Forum OpenACS Development: Some thoughts with respect to the permissions system

This morning I stumbled across this thread: https://openacs.org/forums/message-view?message_id=170602 and more specifically this message from Don:
https://openacs.org/forums/message-view?message_id=174090

As I had a long commute today, I had some time to think about
it and here's the result. Consider it food-for-thought.

For those who did not RTFA :) - there are (at least) two issues
identified in the referenced threads:

a) There is no clean way to make sure that e.g. the original
  poster of a forum-message gets admin rights to his/her own
  message, other than explicitly assigning the privilege
  on the specific message

b) Checking permissions is relatively slow, despite all the
  optimalizations. And, mostly because of those very same
  optimalizations, the system is relatively complex.

----
To avoid flamewar-like responses like I saw in other permissionsystem-related threads: I'm *not* saying it is *too* slow or *too* complex, as I've done no benchmarks myself and have not found any good benchmarks to support such a claim. I'm just kicking around ideas. Feel free to ignore me.
----

If you read the forums, the topic gets a fair share of
attention and a lot of good ideas are tossed up. By combining several ideas in a clever manner I
think we can simplify the permission system and substantially gain on performance at the same time.

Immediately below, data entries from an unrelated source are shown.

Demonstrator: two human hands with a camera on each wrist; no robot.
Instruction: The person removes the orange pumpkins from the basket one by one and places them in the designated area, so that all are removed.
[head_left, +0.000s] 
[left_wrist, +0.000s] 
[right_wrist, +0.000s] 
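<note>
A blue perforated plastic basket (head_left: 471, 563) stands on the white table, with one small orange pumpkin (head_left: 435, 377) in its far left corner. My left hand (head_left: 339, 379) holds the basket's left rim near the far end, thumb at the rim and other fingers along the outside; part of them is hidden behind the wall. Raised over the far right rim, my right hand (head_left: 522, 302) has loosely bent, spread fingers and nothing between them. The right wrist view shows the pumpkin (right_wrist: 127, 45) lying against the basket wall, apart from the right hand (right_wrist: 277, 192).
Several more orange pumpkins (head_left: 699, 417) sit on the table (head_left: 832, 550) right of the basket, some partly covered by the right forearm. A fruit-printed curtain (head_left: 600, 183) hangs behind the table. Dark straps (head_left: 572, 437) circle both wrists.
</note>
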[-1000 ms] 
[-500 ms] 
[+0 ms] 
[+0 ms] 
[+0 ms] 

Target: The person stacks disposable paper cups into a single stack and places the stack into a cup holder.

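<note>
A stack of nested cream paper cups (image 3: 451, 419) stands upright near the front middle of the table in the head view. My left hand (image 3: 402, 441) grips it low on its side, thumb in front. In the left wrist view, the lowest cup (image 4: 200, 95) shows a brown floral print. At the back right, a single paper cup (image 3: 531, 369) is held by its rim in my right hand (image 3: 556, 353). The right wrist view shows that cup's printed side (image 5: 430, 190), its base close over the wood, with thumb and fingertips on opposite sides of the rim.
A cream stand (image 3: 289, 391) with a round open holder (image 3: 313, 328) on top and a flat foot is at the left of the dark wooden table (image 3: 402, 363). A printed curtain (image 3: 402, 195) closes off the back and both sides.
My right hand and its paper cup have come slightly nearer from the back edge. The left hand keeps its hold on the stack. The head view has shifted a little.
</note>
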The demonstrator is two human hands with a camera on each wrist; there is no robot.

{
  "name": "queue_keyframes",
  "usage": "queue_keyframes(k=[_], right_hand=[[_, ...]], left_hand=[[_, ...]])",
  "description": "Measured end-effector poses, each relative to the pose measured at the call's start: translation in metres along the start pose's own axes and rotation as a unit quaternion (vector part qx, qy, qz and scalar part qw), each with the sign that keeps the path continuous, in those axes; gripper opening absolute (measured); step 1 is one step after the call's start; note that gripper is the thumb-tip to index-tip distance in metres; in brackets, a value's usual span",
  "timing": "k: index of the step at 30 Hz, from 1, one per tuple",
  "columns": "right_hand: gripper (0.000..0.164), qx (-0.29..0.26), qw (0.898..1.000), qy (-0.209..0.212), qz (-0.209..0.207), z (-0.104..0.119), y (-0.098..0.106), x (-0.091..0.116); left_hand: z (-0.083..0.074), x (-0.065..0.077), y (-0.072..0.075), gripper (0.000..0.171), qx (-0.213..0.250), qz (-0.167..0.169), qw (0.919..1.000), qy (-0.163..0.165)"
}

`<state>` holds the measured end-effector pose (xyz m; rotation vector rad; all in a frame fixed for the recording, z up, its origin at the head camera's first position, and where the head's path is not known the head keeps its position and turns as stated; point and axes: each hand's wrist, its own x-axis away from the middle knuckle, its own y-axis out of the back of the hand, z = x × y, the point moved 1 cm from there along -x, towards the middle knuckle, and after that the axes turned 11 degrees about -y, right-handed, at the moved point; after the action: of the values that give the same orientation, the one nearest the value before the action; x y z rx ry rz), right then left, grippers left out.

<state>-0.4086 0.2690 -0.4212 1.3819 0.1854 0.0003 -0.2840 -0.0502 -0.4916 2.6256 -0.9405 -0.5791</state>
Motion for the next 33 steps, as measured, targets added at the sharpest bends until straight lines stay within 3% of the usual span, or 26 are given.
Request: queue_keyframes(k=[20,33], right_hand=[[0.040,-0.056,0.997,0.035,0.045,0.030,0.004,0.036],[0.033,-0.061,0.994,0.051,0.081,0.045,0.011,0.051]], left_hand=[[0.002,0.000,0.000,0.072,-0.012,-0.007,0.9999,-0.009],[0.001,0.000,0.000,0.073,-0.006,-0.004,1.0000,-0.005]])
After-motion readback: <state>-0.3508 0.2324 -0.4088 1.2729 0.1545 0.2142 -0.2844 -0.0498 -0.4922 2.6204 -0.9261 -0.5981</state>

The basic problems are that:
* there is no concept of ownership, requiring quite a lot
  of direct, explicit privilege assignments. Beside being
  a pain in itself, it bloats the permissions system.
* the all_object_party_privileges_map depends on
  three huge flattened trees: context, parties and privileges.
  The size of this beast grows polynomial with the number
  of users & security contexts (read: objects). This means that the performance
  of the permissions system severly declines with
  increasing numbers of users and security contexts -
  or more in general the size of the site.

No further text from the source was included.